Oliver cuts his celebration cake with catering queen Verena Restell. Photograph Richenda Power

“It is almost 20 years now since I had a regular job on The Independent.  After I left I freelanced for some 10 years and so I know how difficult it is to make a living that way. Payment per word has not increased in some 50 years. About 12 years ago I became interested in vitamin D and since then my earnings have been negative. I want to say here how grateful I am to my wife, Jan Thompson, who has kept the family going with her earnings while I have become totally committed to campaigning on vitamin D and sunshine. Trying to tell doctors, scientists and the general public how important vitamin D is for health. I had no idea when I started that the subject of vitamin D and sunshine would absorb all my time everyday for more than 10 years. Helping charities and good causes is an occupational hazard for journalists, particularly health journalists.

“I have been successful in getting major publicity for vitamin D and sunshine and most people now know something about the issues. I think most of you here know that lack of sunshine is a major health risk. I predict that eventually it will be seen as being as important a risk factor as lack of exercise or smoking for overall health.

“However at present the general public are confused which is hardly surprising because doctors and scientists are confused about vitamin D and its role in health. Two academic teams published articles in The Lancet recently claiming that association of vitamin D deficiency with disease could all be accounted for by reverse causality – that is people who are sick do not get outside in the sun often and so have a low vitamin D level which is caused by their disease and is not the cause of the disease.

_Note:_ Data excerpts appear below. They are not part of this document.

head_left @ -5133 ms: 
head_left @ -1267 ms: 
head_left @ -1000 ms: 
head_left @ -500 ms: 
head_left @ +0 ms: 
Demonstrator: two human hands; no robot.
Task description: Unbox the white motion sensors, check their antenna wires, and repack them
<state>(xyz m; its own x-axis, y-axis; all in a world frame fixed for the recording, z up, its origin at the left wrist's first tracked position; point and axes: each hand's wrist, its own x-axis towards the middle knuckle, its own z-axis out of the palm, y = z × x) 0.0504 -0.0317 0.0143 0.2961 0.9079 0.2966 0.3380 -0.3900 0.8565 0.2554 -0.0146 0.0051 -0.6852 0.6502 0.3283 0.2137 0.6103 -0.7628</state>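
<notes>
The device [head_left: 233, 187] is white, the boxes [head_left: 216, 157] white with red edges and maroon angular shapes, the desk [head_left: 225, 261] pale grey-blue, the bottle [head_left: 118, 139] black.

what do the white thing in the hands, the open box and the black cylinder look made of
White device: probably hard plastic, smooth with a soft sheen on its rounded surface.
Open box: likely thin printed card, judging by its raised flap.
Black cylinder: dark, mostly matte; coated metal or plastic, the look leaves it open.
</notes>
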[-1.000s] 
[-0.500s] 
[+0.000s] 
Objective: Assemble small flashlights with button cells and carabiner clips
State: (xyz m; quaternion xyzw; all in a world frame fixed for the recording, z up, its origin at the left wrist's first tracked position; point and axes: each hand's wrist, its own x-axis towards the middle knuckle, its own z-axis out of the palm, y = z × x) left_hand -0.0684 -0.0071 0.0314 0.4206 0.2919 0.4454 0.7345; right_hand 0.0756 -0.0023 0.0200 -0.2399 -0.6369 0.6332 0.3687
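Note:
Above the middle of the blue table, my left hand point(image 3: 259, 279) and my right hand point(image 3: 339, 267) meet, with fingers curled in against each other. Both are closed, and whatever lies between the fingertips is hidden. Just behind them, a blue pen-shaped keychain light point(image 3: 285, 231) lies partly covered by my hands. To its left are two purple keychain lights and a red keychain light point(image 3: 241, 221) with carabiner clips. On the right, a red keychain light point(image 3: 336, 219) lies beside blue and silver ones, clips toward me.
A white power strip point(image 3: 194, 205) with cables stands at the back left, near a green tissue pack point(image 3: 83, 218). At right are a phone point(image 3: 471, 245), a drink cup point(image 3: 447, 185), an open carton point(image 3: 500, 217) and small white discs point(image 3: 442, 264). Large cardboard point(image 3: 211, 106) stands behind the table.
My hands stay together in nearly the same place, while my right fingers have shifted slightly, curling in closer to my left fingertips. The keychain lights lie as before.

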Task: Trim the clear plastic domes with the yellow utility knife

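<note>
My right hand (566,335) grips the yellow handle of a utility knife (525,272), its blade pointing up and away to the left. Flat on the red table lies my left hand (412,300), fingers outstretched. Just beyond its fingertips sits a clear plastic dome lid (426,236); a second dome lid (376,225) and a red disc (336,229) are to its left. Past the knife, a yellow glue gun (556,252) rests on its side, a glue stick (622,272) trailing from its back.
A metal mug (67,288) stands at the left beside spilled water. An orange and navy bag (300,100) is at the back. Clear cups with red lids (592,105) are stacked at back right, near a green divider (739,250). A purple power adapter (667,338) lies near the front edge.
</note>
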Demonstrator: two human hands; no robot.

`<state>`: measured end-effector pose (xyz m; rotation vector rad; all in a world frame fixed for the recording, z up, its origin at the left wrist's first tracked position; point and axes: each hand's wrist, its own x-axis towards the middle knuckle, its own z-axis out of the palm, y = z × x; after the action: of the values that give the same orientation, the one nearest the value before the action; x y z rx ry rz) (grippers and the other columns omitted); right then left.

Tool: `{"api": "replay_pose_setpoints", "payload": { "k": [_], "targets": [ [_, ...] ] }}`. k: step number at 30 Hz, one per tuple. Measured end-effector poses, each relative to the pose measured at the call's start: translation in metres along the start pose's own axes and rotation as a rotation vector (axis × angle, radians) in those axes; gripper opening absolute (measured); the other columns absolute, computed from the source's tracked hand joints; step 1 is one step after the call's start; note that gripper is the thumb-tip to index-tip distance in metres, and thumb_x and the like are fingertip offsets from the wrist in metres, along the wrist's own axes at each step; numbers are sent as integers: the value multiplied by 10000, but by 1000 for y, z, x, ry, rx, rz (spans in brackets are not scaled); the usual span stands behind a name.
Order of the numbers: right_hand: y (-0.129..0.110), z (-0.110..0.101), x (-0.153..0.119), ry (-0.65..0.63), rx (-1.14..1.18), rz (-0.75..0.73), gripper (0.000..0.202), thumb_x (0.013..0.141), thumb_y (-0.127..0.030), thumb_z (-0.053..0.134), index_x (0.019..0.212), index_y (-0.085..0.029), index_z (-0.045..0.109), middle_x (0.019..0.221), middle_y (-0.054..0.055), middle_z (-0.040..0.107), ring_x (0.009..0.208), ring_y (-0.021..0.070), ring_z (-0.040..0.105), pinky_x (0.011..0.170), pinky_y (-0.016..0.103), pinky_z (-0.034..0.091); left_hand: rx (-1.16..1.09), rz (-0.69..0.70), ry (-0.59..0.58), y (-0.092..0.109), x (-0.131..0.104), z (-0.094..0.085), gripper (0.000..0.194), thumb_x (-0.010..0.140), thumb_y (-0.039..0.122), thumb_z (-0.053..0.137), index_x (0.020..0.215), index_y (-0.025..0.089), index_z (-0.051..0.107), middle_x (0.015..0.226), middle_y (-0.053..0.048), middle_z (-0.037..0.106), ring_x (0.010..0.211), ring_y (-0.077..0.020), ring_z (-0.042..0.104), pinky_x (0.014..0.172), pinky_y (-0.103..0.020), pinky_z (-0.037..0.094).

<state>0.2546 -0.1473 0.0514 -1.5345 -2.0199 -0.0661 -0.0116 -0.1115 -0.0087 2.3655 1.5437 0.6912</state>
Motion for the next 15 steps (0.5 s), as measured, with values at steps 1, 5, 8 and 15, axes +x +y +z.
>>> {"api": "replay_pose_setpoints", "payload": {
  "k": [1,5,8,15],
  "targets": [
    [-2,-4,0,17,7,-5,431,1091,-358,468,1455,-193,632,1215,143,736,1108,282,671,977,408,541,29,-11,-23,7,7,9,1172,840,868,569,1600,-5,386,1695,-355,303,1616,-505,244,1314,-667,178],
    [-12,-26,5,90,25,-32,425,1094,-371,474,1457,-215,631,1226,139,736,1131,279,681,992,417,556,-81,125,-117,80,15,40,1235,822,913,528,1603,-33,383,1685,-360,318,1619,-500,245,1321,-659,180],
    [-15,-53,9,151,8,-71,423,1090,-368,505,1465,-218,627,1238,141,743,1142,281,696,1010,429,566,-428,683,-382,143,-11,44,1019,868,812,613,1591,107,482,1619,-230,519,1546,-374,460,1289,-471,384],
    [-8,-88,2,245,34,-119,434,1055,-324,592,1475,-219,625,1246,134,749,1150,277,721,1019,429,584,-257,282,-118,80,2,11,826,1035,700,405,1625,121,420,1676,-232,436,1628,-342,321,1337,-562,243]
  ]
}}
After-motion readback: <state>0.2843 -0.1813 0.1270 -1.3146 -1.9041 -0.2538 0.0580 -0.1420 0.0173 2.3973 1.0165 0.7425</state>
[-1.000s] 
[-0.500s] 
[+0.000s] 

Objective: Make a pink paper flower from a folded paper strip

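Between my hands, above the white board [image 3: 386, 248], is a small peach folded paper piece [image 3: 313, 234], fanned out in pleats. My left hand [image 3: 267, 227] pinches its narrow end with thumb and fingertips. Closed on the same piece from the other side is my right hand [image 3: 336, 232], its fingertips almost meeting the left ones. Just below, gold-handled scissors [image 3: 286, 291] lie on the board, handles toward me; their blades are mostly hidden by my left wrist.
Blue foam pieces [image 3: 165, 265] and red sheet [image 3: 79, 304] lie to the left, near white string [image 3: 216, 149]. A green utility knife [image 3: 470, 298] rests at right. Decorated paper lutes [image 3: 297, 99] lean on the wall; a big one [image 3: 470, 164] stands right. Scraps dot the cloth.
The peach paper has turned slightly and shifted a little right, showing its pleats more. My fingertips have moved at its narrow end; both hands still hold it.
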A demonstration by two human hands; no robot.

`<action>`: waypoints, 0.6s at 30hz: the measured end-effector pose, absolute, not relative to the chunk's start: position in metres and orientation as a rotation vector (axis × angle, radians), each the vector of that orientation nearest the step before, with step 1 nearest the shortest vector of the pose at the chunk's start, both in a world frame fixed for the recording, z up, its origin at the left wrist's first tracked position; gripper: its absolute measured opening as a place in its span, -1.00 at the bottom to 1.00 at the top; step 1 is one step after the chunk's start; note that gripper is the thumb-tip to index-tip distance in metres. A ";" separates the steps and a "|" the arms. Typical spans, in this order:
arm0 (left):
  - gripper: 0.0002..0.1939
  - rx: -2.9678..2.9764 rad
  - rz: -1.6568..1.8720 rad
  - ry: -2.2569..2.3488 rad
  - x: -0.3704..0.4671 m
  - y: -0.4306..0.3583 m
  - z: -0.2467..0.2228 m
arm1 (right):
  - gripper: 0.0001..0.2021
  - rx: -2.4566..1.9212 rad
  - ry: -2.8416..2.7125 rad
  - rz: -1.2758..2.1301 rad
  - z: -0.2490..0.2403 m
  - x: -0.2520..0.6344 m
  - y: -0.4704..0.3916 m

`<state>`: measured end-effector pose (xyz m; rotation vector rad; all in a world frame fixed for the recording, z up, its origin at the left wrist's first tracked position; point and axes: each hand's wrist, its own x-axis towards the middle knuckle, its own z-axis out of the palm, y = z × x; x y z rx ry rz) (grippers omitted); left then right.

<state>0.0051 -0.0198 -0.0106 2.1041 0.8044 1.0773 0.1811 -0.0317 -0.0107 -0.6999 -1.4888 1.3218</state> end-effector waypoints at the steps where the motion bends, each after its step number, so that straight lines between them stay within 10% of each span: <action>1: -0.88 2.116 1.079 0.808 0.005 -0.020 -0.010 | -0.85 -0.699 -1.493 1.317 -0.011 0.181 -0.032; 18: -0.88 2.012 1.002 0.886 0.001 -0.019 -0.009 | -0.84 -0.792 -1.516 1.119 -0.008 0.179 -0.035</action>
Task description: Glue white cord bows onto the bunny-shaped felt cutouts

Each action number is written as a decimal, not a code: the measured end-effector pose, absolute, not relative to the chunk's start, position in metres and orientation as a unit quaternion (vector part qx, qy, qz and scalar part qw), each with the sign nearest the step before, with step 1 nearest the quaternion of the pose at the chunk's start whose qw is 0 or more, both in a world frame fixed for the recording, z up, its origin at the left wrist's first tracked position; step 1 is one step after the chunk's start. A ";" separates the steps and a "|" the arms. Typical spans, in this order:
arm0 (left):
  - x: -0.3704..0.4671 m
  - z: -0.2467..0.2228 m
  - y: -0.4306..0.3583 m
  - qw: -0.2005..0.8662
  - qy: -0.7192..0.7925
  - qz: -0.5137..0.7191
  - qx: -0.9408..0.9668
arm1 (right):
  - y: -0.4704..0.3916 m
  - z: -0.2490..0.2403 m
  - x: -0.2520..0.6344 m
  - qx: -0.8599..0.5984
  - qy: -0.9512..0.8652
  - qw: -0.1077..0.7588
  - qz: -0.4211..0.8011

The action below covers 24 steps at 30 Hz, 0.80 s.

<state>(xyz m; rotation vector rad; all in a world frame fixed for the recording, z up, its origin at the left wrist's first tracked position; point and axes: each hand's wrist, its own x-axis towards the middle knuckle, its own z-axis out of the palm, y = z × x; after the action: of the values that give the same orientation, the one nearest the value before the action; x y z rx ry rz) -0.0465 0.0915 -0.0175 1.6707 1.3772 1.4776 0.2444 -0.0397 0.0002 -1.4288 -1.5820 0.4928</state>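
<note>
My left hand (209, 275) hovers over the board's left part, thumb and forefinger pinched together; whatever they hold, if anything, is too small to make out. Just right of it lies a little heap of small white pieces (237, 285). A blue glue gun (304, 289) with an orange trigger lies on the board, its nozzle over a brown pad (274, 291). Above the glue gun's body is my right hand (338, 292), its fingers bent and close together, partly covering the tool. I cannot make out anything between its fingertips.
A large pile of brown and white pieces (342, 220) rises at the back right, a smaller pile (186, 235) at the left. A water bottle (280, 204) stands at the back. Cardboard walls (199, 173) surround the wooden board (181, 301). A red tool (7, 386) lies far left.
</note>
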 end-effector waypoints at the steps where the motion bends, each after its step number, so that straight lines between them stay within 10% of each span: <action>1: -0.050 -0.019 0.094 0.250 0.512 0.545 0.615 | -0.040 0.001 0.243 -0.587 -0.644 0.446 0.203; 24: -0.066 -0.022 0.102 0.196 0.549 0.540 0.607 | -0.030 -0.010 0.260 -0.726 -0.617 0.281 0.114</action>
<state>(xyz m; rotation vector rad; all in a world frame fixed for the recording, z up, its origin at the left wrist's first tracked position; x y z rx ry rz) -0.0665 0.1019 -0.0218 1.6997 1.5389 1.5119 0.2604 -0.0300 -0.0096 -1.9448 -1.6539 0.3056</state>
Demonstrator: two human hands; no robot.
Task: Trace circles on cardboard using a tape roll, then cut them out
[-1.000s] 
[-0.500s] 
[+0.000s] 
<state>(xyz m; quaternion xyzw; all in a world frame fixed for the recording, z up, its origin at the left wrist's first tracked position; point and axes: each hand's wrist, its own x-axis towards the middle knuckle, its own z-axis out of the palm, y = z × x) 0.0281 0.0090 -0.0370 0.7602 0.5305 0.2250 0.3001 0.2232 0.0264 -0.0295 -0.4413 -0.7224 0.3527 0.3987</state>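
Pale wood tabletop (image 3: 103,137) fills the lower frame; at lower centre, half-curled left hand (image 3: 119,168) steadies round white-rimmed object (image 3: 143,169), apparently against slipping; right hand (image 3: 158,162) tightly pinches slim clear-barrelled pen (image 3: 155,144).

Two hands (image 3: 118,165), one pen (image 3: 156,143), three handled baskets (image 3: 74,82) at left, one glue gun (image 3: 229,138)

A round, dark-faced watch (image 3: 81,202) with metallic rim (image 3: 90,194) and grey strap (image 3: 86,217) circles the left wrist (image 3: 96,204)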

“The Lancet is the world’s best known medical journal. Nevertheless it has made a serious scientific error concerning clinical trials of vitamin D. The Lancet’s mistake is known to statisticians as type 2 error. A positive result in a clinical trial may suggest the cause of a disease, but a negative result in a clinical trial providing vitamin D to adults does not allow us to rule out vitamin D deficiency as a cause of their disease because vitamin D deficiency in the womb or in childhood may have been the crucial factor. This is the case in rickets and multiple sclerosis. I would like to tell you more but do not have time today. I have an article on this which will be published shortly in the journal Public Health Nutrition and when it comes out I will send copies to anyone who emails me.

“So what should we all do about vitamin D and what should we tell our readers. We have to say the dermatologists have been badly wrong in telling us to avoid sunshine. This is one of those terrible errors of medical advice like telling mothers to put their babies sleeping on their fronts – a position which increases the risk of choking and death. Sunshine is our most important source of vitamin D and if we avoid sunshine we make very little vitamin D and so are at greater risk of many diseases including infections. Dermatologists’ advice to avoid sunshine must have caused significant mortality. So be sure to get as much sun exposure as you can without burning and/or take a vitamin D tablet – about 4-5,000 ius a day does the job well.

“I could talk for much longer about vitamin D but I have said enough. I can send anyone who wants more information articles if you email me. My email address is: .

“Once more, I thank you my old friends for this very great honour – the lifetime achievement award.  It makes me very proud. Thank you for listening.”